Peter Sellers plays the mild-mannered asthmatic Harold Fine, a wealthy uptight straight-laced LA lawyer who is saddled with a dull conventional life, a domineering Jewish mother (Jo Van Fleet), parking problems and a demanding fiancée named Joyce (Joyce Van Patten) who bullies him into setting a date for marriage. To escape his fate, Harold joins the flower people after meeting the pot smoking, butterfly-tattooed, hippie Nancy (Leigh Taylor-Young, her film debut). After spending the night with him in his chaste bed, as thanks she lays on him some hashish brownies (the recipe is the courtesy of Gertrude Stein’s lover Alice B. Toklas, from her cookbook). Nancy is the hippie girlfriend of Harold’s hippie kid brother (David Arkin).
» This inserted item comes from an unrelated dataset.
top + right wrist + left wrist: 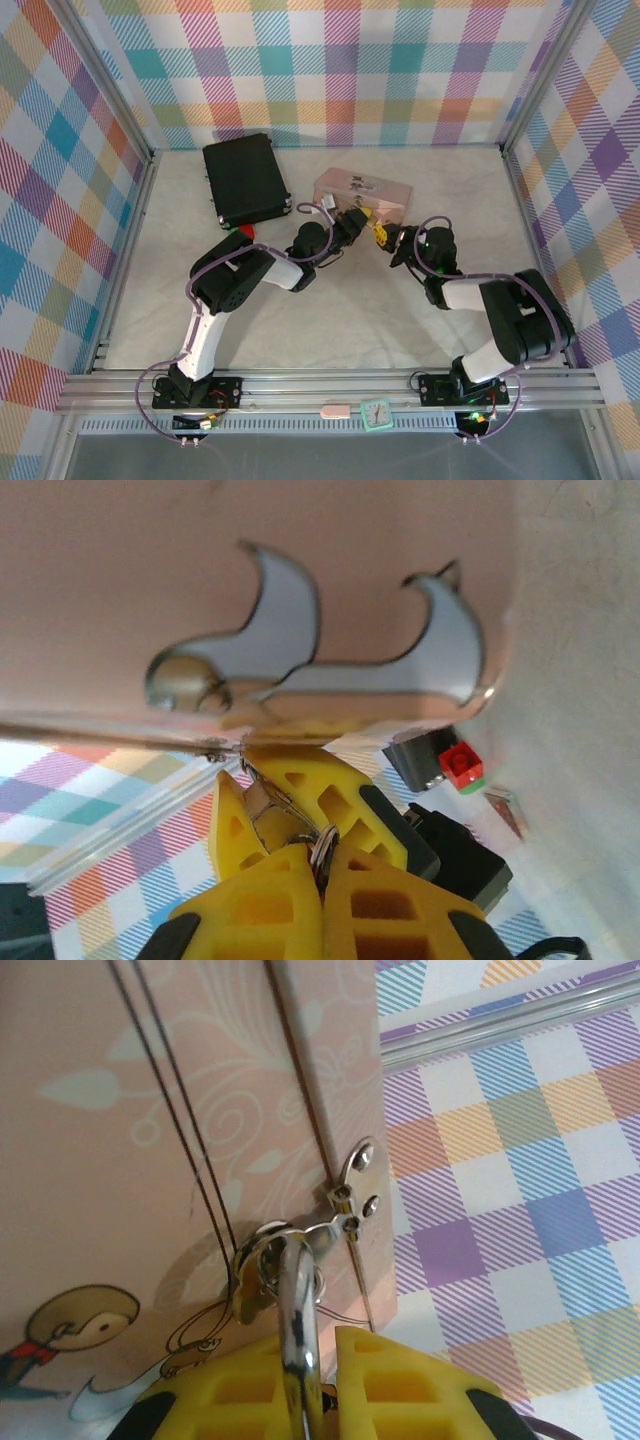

Harold falls for Nancy and has a life change after getting stoned on the brownies. He suddenly becomes a groovy drop-out, turns his pad into a hippie commune, dresses in counterculture garb and grows his hair down to his shoulders. But after spouting peace-love messages and mingling with the hippies in his commune, he soon becomes disillusioned over the free love lifestyle (still possessive, he can’t stand to see the liberated Nancy with another man) and returns to his old square lifestyle. But he balks at the wedding ceremony to Joyce, and runs away to find freedom.

The caricatures of hippies at best will earn cheap laughs, while the psychedelic setting was superficially derived. But I liked it for all the wrong reasons–I couldn’t help laughing at Sellers’ embarrassingly lame hippie impersonation and the risible drug scenes.